The problem:
Write exactly the lines running from the start of the material below to the line that includes "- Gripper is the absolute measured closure", and include no pictures.

Information supplied:
************
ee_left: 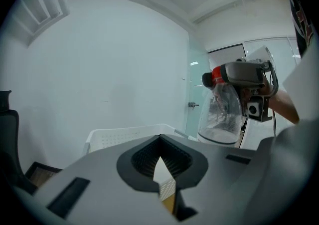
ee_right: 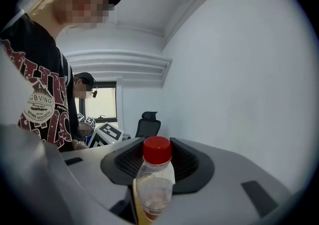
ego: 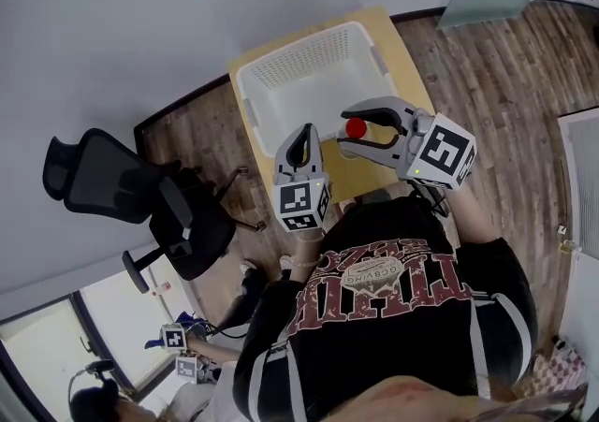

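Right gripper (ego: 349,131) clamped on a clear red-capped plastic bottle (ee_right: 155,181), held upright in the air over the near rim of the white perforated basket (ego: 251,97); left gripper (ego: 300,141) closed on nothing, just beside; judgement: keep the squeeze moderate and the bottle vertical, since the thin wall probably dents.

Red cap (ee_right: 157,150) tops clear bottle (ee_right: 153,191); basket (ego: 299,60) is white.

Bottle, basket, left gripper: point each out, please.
Bottle (ee_right: 155,189): right gripper view, clear body below the red cap.
Basket (ego: 309,55): head view, far perforated wall.
Left gripper (ego: 304,130): head view, between its fingertips.
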`<state>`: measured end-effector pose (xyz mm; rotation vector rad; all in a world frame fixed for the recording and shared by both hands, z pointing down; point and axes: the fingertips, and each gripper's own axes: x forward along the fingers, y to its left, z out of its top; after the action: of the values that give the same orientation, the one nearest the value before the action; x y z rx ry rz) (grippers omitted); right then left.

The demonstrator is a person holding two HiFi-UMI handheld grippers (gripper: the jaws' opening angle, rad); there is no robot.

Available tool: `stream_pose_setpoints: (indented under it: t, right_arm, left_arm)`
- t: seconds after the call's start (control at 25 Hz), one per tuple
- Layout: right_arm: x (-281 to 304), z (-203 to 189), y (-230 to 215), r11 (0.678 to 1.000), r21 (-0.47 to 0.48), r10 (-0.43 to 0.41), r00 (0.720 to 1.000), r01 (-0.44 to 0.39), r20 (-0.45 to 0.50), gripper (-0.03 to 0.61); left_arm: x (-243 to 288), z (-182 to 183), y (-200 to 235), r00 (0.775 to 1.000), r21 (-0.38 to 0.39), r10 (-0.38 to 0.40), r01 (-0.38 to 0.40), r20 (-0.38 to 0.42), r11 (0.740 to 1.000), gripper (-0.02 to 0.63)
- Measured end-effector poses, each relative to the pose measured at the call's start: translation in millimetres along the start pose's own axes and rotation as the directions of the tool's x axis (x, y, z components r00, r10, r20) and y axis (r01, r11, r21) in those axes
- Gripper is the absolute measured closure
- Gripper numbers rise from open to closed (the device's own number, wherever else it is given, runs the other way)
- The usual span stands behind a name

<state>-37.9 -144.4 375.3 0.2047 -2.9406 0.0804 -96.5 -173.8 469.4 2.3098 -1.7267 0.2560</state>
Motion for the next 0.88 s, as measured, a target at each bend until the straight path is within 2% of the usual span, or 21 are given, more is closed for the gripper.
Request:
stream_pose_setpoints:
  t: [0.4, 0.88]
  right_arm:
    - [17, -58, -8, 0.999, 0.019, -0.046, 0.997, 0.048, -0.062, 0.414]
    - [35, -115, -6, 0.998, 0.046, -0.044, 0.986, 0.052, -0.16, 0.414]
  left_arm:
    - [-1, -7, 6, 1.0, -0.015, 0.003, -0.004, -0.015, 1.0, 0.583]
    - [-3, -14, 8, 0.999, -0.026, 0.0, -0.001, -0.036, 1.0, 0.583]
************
Output:
ee_left: 
ee_right: 
ego: 

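Right gripper (ego: 349,131) clamped on a clear red-capped plastic bottle (ee_right: 155,181), held upright in the air over the near rim of the white perforated basket (ego: 251,97); left gripper (ego: 300,141) closed on nothing, just beside; judgement: keep the squeeze moderate and the bottle vertical, since the thin wall probably dents.

Red cap (ee_right: 157,150) tops clear bottle (ee_right: 153,191); basket (ego: 299,60) is white.

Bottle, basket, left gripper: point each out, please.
Bottle (ee_right: 155,189): right gripper view, clear body below the red cap.
Basket (ego: 309,55): head view, far perforated wall.
Left gripper (ego: 304,130): head view, between its fingertips.
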`<state>`: measured end-effector pose (xyz mm; rotation vector rad; all in a world frame fixed for the recording and shared by both hands, z pointing down; point and axes: the fingertips, and each gripper's own axes: x forward along the fingers, y to its left, z out of its top; after the action: of the values that give the same orientation, the one nearest the value before the action; x y z rx ry rz) (grippers omitted); right then left.

The demonstrator is a person holding two HiFi-UMI handheld grippers (gripper: the jaws' opening angle, rad); there is no robot.

Available tool: `stream_pose_setpoints: (indented under it: t, right_arm, left_arm)`
- t: seconds after the call's start (control at 25 Hz), one per tuple
- Layout: right_arm: x (-281 to 304), z (-203 to 189), y (-230 to 215), r11 (0.678 to 1.000), r21 (-0.47 to 0.48), r10 (-0.43 to 0.41), r00 (0.720 to 1.000), r01 (-0.44 to 0.39), r20 (-0.45 to 0.50), gripper (-0.03 to 0.61); left_arm: x (-243 to 288), z (-182 to 183), y (-200 to 235), r00 (0.775 to 1.000), r21 (-0.38 to 0.39), r10 (-0.38 to 0.40), r01 (-0.38 to 0.40), r20 (-0.38 to 0.42), r11 (0.740 to 1.000), gripper (-0.02 to 0.63)
- Measured end-effector poses, each relative to the pose measured at the call's start: translation in millimetres along the start pose's own axes and rotation as the directions of the tool's x axis (x, y, z components r00, r10, r20) and y axis (r01, r11, r21) in those axes
- Gripper is the absolute measured closure

That covers the exercise completely.